However, because of the many uncertainties associated with Year 2000 compliance
issues, and because the Company's assessment is necessarily based on information
from third-party vendors, payors and suppliers, there can be no assurance that
the Company's assessment is correct or as to the materiality or effect of any
failure of such assessment to be correct.  The Company will continue with its
assessment process as described above and, to the extent that changes in such
assessment require it, will attempt to develop alternatives or modifications to
its compliance plan described above.  There can, however, be no assurance that
such compliance plan, as it may be changed, augmented or modified from time to
time, will be successful.

     Various of the Company's disclosures and announcements concerning its
products and Year 2000 programs are intended to constitute "Year 2000 Readiness
Disclosures" as defined in the recently-enacted Year 2000 Information and
Readiness Disclosure Act.  The Act provides added protection from liability for
certain public and private statements concerning an entity's Year 2000 readiness
and the Year 2000 readiness of its products and services.  The Act also
potentially provides added protection from liability for certain types of Year
2000 disclosures made after January 1, 1996, and before the date of enactment of
the Act.

Inflation

  The Company does not believe that inflation had a significant impact on its
results of operations during the last three years. Further, inflation is not
expected to adversely affect the Company in the future unless it increases
substantially, and the Company is unable to pass through the increases in its
billings and collections.

Important Factors Regarding Forward-Looking Statements

  Statements contained in this Quarterly Report on Form 10-Q, including in
"Management's Discussion and Analysis of Financial Condition and Results of
Operations," contain forward-looking statements within the meaning of Section
27A of the Securities Act of 1933 and Section 21E of the Securities Exchange Act
of 1934, which statements are intended to be subject to the "safe-harbor"
provisions of the Private Securities Litigation Reform Act of 1995.  The
forward-looking statements are based on management's current expectations and
are subject to many risks and uncertainties, which could cause actual results to
differ materially from such statements.  Such statements include statements
regarding the Company's objective to develop a comprehensive regional network of
occupational healthcare centers providing integrated services through multi-
disciplinary teams and the Company's efforts to achieve Year 2000 compliance.
In addition, when used in this report, the words "anticipate," "plan,"
"believe," "estimate," "expect" and similar expressions as they relate to the
Company or its management, are intended to identify forward-looking statements.
Among the risks and uncertainties that may affect the Company's actual results
are locating and identifying suitable acquisition candidates, the ability to
consummate acquisitions on favorable terms, the success of such acquisitions, if
completed, the cost and delays inherent in managing growth, the ability to
attract and retain qualified professionals and other employees to expand and
complement the Company's services, the availability of sufficient financing and
the attractiveness of the Company's capital stock to finance acquisitions and
working capital needs, strategies pursued by competitors, the restrictions
imposed by government regulation, changes in the industry resulting from changes
in workers' compensation laws, 

                                       14
<PAGE>
 
regulations and in the healthcare environment generally, internal and/or third-
party delays or failures in achieving Year 2000 compliance, and other risks
described in this Quarterly Report on Form 10-Q and this Company's other filings
with the Securities and Exchange Commission.

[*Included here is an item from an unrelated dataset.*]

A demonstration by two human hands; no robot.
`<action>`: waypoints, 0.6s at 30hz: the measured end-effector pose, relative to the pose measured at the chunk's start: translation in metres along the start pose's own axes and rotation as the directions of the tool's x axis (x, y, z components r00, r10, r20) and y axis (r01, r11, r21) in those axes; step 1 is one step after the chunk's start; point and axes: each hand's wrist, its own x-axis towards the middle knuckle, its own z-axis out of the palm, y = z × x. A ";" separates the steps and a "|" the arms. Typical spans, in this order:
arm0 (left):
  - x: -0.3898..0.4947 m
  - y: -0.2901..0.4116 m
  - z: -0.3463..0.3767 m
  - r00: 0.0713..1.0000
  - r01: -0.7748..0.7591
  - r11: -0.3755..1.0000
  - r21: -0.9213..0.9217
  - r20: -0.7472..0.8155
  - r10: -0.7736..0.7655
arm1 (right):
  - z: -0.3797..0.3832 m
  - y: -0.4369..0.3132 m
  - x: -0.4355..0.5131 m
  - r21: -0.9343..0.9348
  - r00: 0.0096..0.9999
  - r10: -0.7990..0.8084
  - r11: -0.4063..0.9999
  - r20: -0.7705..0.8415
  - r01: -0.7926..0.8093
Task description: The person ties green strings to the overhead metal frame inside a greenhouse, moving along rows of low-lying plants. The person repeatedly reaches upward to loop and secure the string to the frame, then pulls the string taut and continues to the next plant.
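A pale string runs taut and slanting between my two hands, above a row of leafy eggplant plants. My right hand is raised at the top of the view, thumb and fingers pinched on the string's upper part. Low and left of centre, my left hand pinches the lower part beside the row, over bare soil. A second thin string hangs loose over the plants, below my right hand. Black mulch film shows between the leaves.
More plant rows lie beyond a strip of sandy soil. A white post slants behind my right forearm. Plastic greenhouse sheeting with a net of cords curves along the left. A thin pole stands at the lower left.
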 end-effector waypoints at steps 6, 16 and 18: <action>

ITEM 3.  QUANTITATIVE AND QUALITATIVE DISCLOSURES ABOUT MARKET RISK

       Not applicable.

                          PART II - OTHER INFORMATION
                          ---------------------------

ITEM 5.  OTHER INFORMATION

    The Company must comply with continuing listing standards in order to
maintain its inclusion on the Nasdaq SmallCap Market ("Nasdaq").  On February 4,
1999 Nasdaq informed the Company that it had failed to maintain a minimum of two
active market makers.  In accordance with applicable Nasdaq guidelines the
Company requested a hearing and a date was set for April 30, 1999.  On April 16,
1999 the Company retained a second market maker and cured this deficiency.
Nasdaq, however, informed the Company on April 15, 1999 that the Company had a
new deficiency since the Company did not, in Nasdaq's opinion, maintain net
tangible assets of at least $2,000,000.  The NASD manual defines net tangible
assets as total assets (including the value of patents, copyrights and
trademarks but excluding the minimum value of goodwill) less total liabilities.
Nasdaq's position is that in addition to the total liabilities set forth on the
Company's balance sheet, the value of the Company's minority interest and Series
A Redeemable Convertible Preferred Stock should also be deductible as
liabilities from the value of the Company's total assets.  These two additional
deductions would cause the Company to fail to satisfy the standard.  The
Company's position is that these two items in accordance with accounting
industry and SEC guidelines are not liabilities and should not be deducted for
purposes of determining net tangible assets.  Thus, the Company believes it has
satisfied this requirement.  The Company presented its position to Nasdaq at the
hearing on April 30, 1999.  Nasdaq stated that a determination as to the
Company's continued listing is expected to be rendered within four to six weeks
from such date.

    Although the Company believes its calculation of its net tangible assets is
appropriate, there can be no assurance that Nasdaq will ultimately concur.  If
Nasdaq rejects the Company's determination, it is likely trading, if any, in the
Company's Common Stock will be conducted in the non-Nasdaq over-the-counter
market.  As a result, an investor could find it more difficult to purchase or
dispose of, or to obtain accurate quotations as to the market value of, the
Company's Common Stock, and the cumulative effect of the same could cause a
decline in the market price of the Common Stock.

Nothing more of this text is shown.